#### What you are asked to do:
Whenever a line in the entries below contains the string "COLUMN", copy that line.

#### Stored items:
*** Begin section ***
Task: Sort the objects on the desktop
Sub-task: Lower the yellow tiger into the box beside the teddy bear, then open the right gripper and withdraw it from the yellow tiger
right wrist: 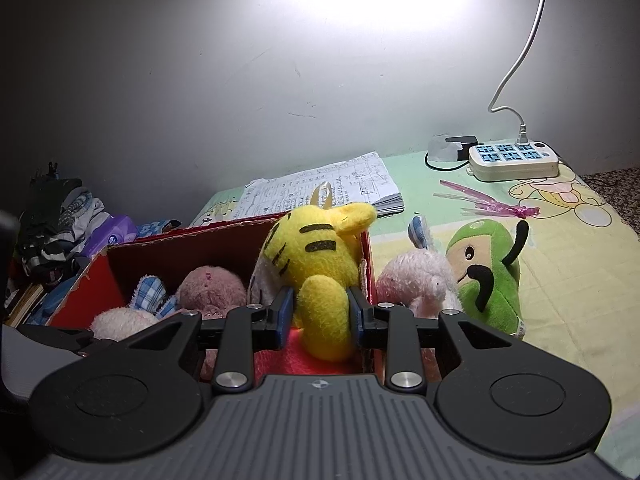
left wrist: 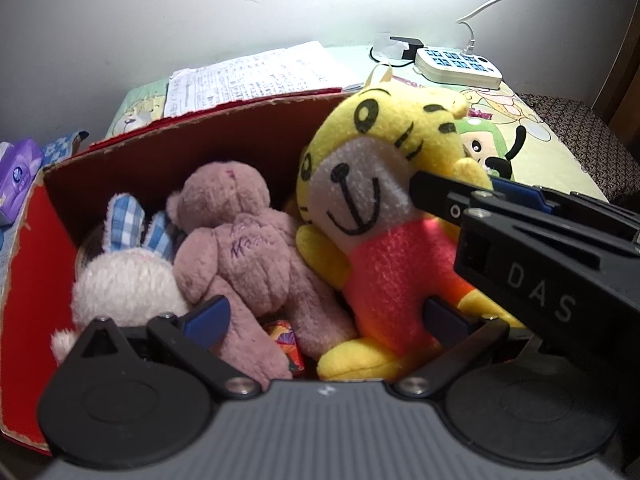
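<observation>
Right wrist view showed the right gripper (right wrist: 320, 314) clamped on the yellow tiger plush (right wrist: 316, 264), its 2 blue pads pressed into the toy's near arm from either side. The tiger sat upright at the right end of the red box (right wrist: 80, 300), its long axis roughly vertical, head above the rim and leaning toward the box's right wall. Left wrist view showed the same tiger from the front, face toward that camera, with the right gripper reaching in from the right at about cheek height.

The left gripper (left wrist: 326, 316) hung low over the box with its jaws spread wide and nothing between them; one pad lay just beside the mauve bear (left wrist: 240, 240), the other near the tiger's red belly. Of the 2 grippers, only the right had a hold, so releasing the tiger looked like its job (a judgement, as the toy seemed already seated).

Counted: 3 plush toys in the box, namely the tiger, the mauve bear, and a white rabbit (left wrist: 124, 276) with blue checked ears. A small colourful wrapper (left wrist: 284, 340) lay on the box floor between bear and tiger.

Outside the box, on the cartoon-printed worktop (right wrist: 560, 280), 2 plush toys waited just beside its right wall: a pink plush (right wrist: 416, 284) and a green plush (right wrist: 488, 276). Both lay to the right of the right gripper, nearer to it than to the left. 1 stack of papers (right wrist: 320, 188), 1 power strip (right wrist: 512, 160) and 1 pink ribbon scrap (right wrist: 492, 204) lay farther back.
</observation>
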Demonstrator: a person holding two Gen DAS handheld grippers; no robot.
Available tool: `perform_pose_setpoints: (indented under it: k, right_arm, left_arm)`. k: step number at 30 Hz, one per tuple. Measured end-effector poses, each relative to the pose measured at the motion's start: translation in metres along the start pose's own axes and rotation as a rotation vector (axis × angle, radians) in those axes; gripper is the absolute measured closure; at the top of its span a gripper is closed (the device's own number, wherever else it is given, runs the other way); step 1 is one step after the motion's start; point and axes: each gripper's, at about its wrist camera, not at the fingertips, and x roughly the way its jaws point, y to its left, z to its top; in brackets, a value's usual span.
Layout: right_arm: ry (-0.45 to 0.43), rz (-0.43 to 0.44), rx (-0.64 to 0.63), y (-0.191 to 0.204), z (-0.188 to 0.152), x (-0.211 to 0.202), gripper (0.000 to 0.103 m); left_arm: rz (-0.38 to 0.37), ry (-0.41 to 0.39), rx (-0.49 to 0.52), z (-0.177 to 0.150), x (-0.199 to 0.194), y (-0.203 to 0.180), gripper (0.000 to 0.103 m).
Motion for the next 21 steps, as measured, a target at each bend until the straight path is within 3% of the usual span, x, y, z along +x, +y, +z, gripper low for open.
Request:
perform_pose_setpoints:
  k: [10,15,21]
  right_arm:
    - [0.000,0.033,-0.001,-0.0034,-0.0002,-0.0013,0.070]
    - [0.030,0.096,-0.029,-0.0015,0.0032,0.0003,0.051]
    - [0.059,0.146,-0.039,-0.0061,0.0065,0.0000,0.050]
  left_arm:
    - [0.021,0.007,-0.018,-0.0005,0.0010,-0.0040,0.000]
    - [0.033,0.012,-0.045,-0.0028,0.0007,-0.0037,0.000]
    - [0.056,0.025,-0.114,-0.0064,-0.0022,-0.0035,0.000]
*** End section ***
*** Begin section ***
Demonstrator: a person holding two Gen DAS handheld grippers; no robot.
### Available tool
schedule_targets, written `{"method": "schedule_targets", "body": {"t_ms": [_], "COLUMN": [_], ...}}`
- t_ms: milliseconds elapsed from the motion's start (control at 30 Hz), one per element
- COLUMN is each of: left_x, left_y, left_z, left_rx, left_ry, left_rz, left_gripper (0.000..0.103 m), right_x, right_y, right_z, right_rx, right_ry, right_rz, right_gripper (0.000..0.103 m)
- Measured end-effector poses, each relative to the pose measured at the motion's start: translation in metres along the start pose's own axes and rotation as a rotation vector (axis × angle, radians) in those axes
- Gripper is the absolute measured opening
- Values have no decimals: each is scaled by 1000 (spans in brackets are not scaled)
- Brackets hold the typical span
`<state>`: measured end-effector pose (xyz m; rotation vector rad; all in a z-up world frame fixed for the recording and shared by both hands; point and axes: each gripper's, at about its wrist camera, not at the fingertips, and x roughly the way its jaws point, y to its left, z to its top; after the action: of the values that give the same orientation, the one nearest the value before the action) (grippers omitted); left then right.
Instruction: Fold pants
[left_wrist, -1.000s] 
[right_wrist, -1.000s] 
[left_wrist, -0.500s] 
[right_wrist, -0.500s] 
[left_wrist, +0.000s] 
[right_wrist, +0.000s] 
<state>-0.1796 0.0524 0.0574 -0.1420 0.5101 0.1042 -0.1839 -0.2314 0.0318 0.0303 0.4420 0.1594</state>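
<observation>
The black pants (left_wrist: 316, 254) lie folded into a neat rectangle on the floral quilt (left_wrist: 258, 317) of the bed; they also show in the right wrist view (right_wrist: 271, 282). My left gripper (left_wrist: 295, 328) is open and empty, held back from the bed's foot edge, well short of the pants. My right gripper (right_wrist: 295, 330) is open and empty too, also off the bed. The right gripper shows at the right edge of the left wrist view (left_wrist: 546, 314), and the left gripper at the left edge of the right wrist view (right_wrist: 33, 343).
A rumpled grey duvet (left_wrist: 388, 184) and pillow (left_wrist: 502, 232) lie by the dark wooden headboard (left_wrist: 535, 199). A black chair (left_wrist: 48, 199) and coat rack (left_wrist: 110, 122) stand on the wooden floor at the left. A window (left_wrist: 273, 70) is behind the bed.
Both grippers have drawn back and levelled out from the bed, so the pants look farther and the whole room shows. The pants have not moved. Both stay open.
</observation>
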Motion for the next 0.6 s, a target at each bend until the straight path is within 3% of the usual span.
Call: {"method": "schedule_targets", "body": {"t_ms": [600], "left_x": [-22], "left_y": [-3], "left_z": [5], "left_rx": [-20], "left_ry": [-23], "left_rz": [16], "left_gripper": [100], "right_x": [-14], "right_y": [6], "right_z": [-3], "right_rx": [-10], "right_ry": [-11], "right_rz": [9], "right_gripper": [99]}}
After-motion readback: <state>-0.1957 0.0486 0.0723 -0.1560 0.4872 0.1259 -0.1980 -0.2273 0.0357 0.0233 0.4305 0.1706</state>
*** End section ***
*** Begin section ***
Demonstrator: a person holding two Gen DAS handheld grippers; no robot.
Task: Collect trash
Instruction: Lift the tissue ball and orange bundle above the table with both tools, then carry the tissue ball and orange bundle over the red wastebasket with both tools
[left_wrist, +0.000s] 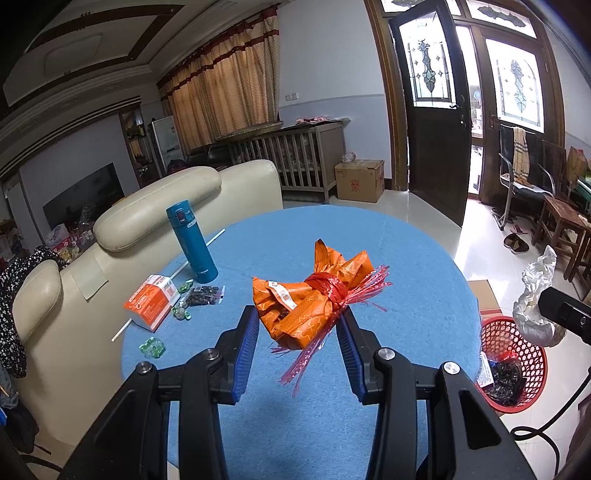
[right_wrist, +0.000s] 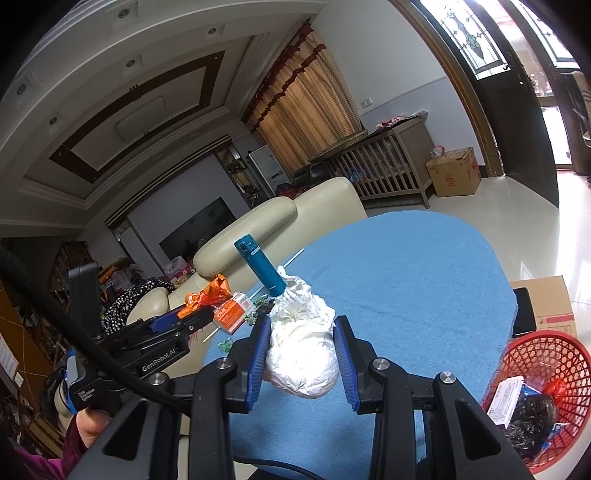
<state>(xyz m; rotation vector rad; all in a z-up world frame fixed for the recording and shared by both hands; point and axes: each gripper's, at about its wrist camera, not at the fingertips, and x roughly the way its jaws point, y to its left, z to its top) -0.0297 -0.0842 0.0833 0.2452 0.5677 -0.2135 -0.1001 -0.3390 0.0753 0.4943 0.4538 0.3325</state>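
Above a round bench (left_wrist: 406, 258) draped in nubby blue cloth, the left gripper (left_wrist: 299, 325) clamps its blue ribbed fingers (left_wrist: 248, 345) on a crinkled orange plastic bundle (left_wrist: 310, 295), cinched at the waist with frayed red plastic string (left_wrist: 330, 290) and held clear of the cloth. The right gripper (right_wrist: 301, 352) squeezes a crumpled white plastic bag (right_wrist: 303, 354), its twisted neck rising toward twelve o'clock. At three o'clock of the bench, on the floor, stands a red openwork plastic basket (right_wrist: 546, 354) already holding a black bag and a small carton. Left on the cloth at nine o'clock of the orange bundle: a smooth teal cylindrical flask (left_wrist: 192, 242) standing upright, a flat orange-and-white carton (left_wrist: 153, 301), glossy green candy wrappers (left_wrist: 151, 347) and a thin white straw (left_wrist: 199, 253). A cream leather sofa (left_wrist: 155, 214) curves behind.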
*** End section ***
#### Exercise response:
schedule_targets, written `{"method": "schedule_targets", "body": {"t_ms": [_], "COLUMN": [_], ...}}`
- COLUMN is each of: left_x, left_y, left_z, left_rx, left_ry, left_rz, left_gripper (0.000..0.103 m), right_x, right_y, right_z, right_rx, right_ry, right_rz, right_gripper (0.000..0.103 m)

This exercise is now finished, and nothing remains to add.